- [PROBLEM REQUIREMENTS]
Write out the data below exactly, from its first line to the line containing "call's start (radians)", that line included.
>>>>
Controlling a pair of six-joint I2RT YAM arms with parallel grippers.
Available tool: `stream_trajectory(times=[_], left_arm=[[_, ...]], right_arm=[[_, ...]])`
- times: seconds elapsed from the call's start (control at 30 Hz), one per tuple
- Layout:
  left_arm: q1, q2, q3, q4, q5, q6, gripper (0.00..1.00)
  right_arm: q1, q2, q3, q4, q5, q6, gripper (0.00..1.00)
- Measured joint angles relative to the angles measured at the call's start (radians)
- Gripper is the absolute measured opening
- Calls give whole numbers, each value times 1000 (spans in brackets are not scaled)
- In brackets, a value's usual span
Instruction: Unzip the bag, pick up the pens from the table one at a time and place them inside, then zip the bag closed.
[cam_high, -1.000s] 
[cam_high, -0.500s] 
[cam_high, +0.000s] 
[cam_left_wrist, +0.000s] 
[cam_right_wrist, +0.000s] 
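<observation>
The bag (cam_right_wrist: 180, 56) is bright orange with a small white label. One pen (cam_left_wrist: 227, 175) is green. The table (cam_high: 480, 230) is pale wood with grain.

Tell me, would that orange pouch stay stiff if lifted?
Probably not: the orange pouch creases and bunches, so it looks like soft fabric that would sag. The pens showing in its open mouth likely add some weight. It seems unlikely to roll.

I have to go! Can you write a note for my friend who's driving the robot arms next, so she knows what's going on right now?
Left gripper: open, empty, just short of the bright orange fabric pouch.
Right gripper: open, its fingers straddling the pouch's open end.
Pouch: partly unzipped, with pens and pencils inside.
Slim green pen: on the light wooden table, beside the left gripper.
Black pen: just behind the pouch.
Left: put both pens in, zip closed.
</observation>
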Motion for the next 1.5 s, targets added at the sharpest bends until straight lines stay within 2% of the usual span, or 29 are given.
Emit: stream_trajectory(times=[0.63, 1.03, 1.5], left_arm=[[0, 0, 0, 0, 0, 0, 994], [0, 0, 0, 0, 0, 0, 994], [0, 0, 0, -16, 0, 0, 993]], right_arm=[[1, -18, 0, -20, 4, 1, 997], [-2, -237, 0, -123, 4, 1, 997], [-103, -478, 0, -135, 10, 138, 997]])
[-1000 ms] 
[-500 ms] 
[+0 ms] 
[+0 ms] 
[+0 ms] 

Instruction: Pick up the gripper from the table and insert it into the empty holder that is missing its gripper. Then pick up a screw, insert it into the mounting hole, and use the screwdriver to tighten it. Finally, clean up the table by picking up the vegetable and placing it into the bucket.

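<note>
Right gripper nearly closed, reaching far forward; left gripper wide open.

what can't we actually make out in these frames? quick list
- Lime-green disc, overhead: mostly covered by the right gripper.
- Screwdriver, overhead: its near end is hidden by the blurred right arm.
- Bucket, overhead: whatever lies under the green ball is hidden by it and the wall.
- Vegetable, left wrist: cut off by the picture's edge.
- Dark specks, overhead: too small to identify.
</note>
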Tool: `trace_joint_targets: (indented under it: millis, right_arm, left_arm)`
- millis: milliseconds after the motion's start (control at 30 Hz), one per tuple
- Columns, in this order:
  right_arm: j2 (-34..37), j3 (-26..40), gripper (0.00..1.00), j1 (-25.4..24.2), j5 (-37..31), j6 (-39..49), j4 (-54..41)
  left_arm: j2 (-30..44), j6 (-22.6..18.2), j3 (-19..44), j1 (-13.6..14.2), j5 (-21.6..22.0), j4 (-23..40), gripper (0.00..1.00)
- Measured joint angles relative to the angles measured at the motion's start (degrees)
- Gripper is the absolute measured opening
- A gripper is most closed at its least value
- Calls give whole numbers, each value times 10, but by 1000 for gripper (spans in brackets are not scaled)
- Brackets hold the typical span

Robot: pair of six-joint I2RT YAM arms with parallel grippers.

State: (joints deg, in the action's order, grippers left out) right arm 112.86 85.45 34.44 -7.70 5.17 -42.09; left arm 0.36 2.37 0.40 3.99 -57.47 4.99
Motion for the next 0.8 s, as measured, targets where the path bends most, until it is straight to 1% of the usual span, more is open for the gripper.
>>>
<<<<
- [RESULT FOR THIS EXERCISE]
Controlling a pair of six-joint I2RT YAM arms with parallel grippers.
Available tool: `stream_trajectory(times=[_], left_arm=[[_, ...]], right_arm=[[_, ...]])`
- times: seconds elapsed from the call's start (control at 30 Hz), one per tuple
- Layout:
  left_arm: q1, q2, q3, q4, q5, q6, gripper (0.00..1.00)
  right_arm: q1, q2, q3, q4, q5, q6, gripper (0.00..1.00)
- Measured joint angles relative to the angles measured at the call's start (radians)

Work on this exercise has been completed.